# 90% of Gyno is gone with the Letro and Nolva Stack!!



## Bigb21084 (Jun 21, 2011)

Now my Letro is gone, should I just get more? I know my E levels have got to be really low because I'm drowsy as hell... 

So get some more Letro, or try something else?

I have also started the Aromasin to avoid Gyno rebound from the Letro.

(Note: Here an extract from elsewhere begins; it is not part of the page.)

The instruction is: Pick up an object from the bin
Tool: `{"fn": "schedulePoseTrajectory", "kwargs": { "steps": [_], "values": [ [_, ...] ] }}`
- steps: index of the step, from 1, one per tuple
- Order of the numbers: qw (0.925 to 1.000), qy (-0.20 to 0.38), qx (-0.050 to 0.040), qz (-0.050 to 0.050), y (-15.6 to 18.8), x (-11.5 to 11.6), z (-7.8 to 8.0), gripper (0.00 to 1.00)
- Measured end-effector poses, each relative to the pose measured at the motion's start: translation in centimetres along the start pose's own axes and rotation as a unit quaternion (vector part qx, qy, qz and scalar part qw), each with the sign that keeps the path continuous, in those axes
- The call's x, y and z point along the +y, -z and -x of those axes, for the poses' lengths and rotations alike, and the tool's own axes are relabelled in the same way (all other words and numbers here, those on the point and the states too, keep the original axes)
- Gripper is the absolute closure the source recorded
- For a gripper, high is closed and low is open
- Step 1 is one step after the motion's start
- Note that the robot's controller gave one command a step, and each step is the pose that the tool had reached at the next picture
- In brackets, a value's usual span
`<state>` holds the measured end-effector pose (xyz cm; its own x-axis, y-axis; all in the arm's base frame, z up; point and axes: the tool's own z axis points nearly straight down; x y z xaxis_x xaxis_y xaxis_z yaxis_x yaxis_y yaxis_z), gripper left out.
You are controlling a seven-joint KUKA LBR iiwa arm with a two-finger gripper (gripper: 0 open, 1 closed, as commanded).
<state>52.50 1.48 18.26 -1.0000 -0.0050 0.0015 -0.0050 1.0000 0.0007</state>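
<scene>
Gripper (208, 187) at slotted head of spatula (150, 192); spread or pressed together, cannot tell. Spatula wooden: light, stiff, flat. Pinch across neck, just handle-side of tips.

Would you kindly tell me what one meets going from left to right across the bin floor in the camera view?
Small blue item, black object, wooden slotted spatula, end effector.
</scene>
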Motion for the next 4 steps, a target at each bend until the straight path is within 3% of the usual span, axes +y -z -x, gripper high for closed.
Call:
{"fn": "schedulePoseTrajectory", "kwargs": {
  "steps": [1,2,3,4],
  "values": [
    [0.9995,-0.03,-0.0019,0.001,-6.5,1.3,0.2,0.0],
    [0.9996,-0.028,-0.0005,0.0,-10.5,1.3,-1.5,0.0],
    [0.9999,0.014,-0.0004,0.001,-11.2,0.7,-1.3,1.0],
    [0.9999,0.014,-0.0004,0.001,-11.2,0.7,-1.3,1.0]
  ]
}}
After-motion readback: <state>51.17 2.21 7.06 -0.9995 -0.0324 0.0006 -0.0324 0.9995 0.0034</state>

Thanks for any and all advice!!


----------



## keem (Jun 22, 2011)

Nice!


----------



## freakinhuge (Jun 22, 2011)

love aromasin, great to use during cycle, should be all you need to help keep the gyno problems away. Good luck.


----------



## redkingrory (Jun 23, 2011)

Nice bro. I'm wanting to run a Letro/Arimidex cycle to get rid of mine. How did you dose yours, tapper up, tapper down? what'd YOU do?


----------



## redkingrory (Jun 23, 2011)

Nice! watch out for that rebound tho. How did you dose your Letro cycle? I'm lookin to run a Letro cycle to get rid of my bit of gyno.


----------



## paolo584 (Jun 23, 2011)

when u do ur next cycle it will come back. It happens to me in every cycle. when im off its gone when i get on forget


----------



## Bigb21084 (Jun 23, 2011)

I tapered It up, then I tapered it back down. "my rat" was taking it for about two weeks before I got the advice to stack it with the Nolva, then two week later it was almost all gone. Since there is a little bit still lingering I am getting more Letro... 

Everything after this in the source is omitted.